[EXERCISE DETAILS]
Copy only this range: the line with "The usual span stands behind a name" through the final line of the material, inclusive at both ends.

** STORED DATA follows **

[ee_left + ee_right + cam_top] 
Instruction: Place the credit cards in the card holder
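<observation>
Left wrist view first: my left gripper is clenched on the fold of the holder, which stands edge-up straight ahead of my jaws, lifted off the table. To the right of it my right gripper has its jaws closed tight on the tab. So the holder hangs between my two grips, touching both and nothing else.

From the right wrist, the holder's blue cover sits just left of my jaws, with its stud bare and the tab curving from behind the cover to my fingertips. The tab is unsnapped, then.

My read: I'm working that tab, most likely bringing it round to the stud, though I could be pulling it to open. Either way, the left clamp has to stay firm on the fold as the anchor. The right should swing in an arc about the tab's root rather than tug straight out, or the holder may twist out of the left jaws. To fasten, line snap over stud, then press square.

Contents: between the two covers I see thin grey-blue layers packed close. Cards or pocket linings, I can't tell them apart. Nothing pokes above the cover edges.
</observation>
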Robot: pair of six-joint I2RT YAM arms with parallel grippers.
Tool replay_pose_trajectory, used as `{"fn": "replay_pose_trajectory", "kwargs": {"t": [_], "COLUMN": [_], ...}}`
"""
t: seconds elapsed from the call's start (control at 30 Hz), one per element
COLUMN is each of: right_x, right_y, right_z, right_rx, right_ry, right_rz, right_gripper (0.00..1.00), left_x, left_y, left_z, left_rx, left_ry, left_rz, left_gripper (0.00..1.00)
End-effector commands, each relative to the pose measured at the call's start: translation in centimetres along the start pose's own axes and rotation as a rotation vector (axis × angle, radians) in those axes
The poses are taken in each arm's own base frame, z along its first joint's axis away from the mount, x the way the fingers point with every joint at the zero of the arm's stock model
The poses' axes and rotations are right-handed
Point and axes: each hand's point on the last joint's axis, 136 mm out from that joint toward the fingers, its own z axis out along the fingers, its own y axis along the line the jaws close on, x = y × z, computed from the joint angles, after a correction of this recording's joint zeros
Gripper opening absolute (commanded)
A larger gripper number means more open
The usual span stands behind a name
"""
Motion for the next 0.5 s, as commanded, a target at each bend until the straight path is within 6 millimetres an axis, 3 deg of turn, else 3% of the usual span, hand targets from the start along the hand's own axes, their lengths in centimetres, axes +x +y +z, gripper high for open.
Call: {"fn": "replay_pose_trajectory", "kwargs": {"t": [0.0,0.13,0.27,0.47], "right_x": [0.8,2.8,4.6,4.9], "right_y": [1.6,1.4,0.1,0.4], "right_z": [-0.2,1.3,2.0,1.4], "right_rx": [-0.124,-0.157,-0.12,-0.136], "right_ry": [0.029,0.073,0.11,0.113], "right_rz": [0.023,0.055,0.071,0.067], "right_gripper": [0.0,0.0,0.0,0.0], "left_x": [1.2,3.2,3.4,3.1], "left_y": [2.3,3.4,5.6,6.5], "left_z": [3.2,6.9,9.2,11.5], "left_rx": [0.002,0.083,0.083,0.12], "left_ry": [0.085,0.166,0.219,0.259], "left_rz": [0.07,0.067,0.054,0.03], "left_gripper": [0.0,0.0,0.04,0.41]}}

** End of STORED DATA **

[FINAL ANSWER]
The usual span stands behind a name
"""
Motion for the next 0.5 s, as commanded, a target at each bend until the straight path is within 6 millimetres an axis, 3 deg of turn, else 3% of the usual span, hand targets from the start along the hand's own axes, their lengths in centimetres, axes +x +y +z, gripper high for open.
Call: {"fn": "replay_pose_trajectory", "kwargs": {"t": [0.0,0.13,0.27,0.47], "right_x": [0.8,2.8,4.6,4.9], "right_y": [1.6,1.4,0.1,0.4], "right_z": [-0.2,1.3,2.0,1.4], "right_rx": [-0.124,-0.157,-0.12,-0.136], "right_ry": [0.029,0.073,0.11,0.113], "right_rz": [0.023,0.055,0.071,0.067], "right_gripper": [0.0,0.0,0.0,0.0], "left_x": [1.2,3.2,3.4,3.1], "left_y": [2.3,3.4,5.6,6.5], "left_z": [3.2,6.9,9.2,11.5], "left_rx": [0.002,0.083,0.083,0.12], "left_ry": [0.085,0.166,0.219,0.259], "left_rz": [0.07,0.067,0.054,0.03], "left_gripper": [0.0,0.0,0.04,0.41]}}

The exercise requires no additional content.